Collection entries
+-------+
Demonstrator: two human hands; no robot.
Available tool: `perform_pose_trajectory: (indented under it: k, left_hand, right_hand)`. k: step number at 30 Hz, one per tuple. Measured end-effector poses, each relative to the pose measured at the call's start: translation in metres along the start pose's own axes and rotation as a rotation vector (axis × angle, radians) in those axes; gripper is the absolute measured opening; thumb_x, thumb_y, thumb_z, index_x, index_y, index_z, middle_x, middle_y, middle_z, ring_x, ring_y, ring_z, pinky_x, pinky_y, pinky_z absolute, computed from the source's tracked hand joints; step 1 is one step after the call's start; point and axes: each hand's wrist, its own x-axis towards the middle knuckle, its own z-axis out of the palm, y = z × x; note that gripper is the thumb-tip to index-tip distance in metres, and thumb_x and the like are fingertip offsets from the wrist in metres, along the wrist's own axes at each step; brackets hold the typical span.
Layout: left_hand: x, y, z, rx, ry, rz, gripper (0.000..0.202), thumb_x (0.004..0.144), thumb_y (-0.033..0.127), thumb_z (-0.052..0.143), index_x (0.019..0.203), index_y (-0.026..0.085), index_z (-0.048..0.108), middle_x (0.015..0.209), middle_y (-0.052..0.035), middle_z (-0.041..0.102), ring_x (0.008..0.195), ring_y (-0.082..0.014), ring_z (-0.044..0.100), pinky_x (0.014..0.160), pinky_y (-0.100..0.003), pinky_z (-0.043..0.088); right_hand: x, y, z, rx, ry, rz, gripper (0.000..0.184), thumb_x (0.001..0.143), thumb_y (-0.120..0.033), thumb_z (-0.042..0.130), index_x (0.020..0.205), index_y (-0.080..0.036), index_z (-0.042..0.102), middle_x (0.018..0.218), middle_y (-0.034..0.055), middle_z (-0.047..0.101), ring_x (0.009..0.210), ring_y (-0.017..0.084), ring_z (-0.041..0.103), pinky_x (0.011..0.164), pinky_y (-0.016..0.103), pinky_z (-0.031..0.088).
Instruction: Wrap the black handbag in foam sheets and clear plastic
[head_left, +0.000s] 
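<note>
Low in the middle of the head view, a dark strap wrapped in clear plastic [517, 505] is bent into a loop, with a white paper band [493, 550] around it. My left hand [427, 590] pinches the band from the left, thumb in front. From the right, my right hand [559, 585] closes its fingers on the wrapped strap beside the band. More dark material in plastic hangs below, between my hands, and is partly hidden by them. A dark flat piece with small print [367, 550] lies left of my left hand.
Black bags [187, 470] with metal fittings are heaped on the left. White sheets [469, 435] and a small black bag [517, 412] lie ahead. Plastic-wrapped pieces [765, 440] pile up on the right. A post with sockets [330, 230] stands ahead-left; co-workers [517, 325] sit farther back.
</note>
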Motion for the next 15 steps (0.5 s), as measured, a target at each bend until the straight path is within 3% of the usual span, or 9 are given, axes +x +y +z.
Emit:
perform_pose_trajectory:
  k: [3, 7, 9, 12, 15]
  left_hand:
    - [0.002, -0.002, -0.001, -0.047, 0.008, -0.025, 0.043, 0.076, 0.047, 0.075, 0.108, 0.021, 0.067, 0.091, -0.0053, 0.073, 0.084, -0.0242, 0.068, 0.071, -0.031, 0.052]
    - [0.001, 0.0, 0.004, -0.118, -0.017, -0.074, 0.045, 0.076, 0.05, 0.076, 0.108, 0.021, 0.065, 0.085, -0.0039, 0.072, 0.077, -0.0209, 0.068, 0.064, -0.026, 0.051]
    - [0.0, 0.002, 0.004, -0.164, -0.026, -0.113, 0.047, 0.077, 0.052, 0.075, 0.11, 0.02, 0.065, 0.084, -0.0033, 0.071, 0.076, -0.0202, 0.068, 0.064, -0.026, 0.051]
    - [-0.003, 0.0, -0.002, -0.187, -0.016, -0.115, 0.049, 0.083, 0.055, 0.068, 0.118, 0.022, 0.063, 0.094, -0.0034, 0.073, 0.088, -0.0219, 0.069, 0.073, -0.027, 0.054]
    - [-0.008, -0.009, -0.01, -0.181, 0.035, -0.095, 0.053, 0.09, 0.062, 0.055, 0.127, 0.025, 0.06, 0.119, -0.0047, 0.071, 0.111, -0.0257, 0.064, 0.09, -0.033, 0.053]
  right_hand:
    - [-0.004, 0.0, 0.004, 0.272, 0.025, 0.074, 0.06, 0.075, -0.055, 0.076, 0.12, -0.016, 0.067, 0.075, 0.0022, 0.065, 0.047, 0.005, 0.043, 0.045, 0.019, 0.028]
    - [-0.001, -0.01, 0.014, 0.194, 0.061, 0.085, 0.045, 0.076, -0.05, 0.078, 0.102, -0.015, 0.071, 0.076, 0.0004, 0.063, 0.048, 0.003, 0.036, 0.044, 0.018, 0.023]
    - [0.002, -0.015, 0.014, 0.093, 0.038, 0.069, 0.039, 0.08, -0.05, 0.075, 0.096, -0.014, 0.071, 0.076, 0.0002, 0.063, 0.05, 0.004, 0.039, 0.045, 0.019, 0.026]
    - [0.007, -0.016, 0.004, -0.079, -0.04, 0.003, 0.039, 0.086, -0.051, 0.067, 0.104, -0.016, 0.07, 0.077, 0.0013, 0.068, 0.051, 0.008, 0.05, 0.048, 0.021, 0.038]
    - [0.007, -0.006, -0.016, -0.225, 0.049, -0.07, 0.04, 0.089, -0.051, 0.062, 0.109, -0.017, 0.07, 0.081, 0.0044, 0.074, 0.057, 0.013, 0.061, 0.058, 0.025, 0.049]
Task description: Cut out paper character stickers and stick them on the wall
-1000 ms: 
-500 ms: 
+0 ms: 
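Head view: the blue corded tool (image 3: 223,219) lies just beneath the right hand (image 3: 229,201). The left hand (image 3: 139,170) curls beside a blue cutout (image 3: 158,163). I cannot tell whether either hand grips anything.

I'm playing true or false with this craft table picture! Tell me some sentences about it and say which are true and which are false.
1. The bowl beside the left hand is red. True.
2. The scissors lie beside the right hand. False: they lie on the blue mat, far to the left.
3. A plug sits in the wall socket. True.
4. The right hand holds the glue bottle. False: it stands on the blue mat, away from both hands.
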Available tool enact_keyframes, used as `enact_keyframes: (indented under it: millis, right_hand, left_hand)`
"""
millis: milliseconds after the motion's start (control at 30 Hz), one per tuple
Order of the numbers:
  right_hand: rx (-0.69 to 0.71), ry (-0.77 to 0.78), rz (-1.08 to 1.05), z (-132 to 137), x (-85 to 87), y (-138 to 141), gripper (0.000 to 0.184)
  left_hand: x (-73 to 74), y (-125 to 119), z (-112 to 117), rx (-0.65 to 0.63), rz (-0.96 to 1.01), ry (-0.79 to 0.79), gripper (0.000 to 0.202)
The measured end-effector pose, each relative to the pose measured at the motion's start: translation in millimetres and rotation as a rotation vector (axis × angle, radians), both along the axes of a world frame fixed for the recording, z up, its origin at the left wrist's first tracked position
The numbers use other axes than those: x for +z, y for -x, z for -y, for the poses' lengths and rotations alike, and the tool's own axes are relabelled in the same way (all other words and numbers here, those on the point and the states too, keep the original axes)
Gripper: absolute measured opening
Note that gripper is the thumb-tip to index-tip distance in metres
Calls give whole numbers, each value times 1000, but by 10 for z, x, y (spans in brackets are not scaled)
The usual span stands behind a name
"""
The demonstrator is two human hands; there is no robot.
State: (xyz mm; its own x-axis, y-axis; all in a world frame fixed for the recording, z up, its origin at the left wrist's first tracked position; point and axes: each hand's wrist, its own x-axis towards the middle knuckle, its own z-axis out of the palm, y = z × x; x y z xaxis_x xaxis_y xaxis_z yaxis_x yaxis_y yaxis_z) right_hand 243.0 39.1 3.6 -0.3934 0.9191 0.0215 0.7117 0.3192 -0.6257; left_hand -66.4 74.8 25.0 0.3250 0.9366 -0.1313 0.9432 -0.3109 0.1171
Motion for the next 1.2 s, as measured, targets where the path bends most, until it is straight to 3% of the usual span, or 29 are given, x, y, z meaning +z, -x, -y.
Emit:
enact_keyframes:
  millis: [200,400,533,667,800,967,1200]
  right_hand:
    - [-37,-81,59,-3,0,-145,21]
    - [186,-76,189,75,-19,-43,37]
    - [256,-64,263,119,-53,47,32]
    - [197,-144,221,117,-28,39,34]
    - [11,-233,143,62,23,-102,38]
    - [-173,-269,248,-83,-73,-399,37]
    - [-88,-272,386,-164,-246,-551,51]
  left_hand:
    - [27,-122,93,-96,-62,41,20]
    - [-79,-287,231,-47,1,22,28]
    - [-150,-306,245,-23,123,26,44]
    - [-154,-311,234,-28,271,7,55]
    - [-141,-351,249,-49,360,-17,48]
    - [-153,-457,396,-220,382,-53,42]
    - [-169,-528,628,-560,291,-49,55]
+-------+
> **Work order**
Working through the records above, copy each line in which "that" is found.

> **Reply to the task**
Available tool: `perform_pose_trajectory: (indented under it: k, left_hand, right_hand)`. k: step number at 30 Hz, one per tuple. Measured end-effector poses, each relative to the pose measured at the call's start: translation in metres along the start pose's own axes and rotation as a rotation vector (axis × angle, radians) in those axes; gripper is the absolute measured opening; thumb_x, thumb_y, thumb_z, index_x, index_y, index_z, middle_x, middle_y, middle_z, ring_x, ring_y, ring_z, pinky_x, pinky_y, pinky_z absolute, computed from the source's tracked hand joints; step 1 is one step after the call's start; point and axes: each hand's wrist, its own x-axis towards the middle knuckle, its own z-axis out of the palm, y = z × x; note that gripper is the thumb-tip to index-tip distance in metres, and thumb_x and the like are fingertip offsets from the wrist in metres, along the wrist's own axes at each step; brackets hold the typical span.
Note that gripper is the thumb-tip to index-tip distance in metres

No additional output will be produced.